» TASK STATEMENT:
Only the number is requested. Tally the lines of the data that hold the string "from".

» RECORDED INFORMATION:
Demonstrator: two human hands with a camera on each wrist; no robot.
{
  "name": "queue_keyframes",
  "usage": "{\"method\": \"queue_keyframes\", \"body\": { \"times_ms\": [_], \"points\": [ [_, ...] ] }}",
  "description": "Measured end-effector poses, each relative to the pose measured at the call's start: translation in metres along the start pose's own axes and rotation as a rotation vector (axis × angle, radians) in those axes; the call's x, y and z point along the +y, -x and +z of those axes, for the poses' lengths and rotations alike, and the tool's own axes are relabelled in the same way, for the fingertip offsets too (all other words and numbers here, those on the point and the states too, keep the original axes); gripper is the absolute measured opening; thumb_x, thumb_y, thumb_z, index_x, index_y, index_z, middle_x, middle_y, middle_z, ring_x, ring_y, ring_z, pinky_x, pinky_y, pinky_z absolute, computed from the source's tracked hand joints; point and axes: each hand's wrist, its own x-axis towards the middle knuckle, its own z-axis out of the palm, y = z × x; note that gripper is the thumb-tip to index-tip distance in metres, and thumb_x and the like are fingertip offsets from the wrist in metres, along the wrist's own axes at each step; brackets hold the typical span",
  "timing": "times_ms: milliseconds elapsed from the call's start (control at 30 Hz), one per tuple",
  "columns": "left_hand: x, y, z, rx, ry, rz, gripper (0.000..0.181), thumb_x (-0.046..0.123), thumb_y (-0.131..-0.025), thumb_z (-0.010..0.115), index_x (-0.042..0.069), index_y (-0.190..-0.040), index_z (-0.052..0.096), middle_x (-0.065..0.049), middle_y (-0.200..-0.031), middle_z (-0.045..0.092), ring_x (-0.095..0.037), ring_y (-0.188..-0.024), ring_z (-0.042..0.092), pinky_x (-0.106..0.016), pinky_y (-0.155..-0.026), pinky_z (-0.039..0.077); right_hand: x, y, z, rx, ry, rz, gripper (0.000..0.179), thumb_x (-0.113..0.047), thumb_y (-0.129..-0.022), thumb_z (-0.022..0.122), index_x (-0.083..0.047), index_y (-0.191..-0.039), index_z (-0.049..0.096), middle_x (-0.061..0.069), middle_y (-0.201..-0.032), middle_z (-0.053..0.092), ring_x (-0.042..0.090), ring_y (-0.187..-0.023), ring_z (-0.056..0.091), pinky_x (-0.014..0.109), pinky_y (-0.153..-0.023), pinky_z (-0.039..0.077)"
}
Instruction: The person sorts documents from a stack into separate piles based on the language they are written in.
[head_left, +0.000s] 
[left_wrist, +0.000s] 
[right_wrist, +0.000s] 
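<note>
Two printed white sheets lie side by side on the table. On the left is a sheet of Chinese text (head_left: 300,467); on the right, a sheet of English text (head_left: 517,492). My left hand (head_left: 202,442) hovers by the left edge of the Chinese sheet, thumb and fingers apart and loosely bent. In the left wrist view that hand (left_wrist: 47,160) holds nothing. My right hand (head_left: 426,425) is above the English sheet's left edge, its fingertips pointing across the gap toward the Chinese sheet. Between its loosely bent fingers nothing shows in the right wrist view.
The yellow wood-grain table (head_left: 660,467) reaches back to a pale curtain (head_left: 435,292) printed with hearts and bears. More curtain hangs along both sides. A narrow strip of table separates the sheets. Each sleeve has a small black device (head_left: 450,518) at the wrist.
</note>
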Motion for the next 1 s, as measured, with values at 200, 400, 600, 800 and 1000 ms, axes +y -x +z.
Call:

» EXPECTED ANSWER:
3